- Work required
The answer is the line containing "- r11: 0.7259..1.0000" plus every line after it to the end of the material, retyped exactly and without the pictures.

** Opening Source material block **

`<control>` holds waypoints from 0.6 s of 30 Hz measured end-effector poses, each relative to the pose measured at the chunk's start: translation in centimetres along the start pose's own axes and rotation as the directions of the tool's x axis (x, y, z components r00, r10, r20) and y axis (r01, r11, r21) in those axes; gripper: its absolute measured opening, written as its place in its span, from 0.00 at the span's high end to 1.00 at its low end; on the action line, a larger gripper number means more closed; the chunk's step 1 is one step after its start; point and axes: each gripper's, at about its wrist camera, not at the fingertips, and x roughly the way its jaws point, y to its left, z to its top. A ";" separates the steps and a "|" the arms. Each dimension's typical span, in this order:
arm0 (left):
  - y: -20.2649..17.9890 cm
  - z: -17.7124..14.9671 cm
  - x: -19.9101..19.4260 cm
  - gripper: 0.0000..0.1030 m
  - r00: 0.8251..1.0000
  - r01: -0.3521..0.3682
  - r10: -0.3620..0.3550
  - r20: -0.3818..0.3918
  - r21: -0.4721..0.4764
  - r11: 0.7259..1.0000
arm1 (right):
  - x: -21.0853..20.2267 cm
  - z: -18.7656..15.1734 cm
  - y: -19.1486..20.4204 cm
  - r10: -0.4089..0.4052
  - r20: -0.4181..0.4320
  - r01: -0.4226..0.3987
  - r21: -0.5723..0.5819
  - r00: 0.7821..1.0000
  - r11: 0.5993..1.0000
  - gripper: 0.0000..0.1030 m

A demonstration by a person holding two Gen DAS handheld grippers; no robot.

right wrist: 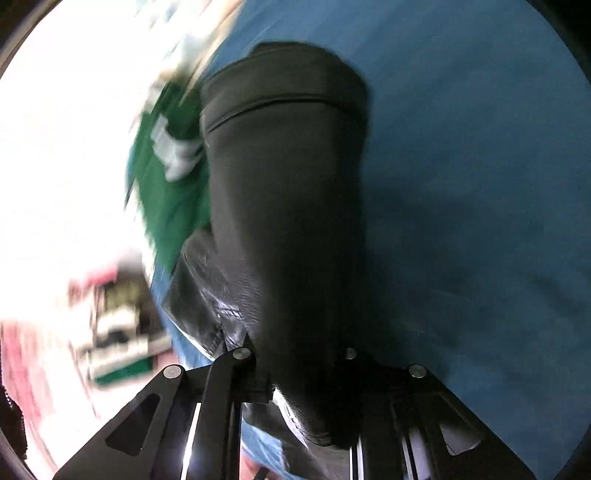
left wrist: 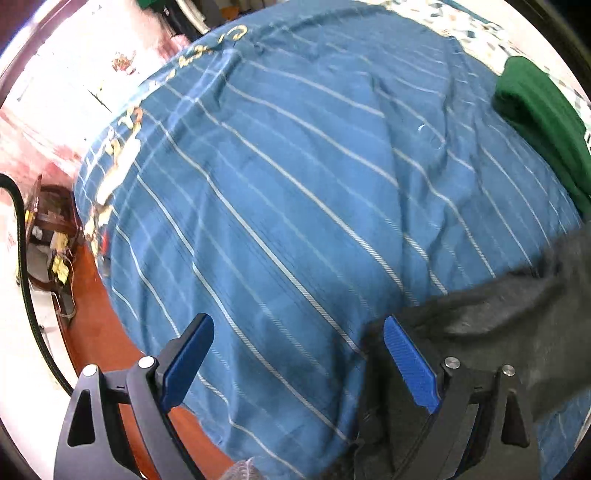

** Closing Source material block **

- Task result
  - r11: 0.7259..1.0000
arm1 (right):
  - x: -21.0853..20.2267 cm
  - z: -18.7656..15.1734 cm
  - y: -19.1486..20.4204 cm
  - r10: -0.4089..0.4052
  - r20: -0.4181..0.4320
  - r01: -0.4226..0.3987
  - r21: -0.5723..0.5819
  - r00: 0.7821..1.0000
  - r11: 0.5993..1.0000
  - gripper: 0.0000..0.1030 m

A demonstration by a person holding two Gen DAS handheld grippers; no robot.

right wrist: 
left wrist: 

What the exercise asked for is complete.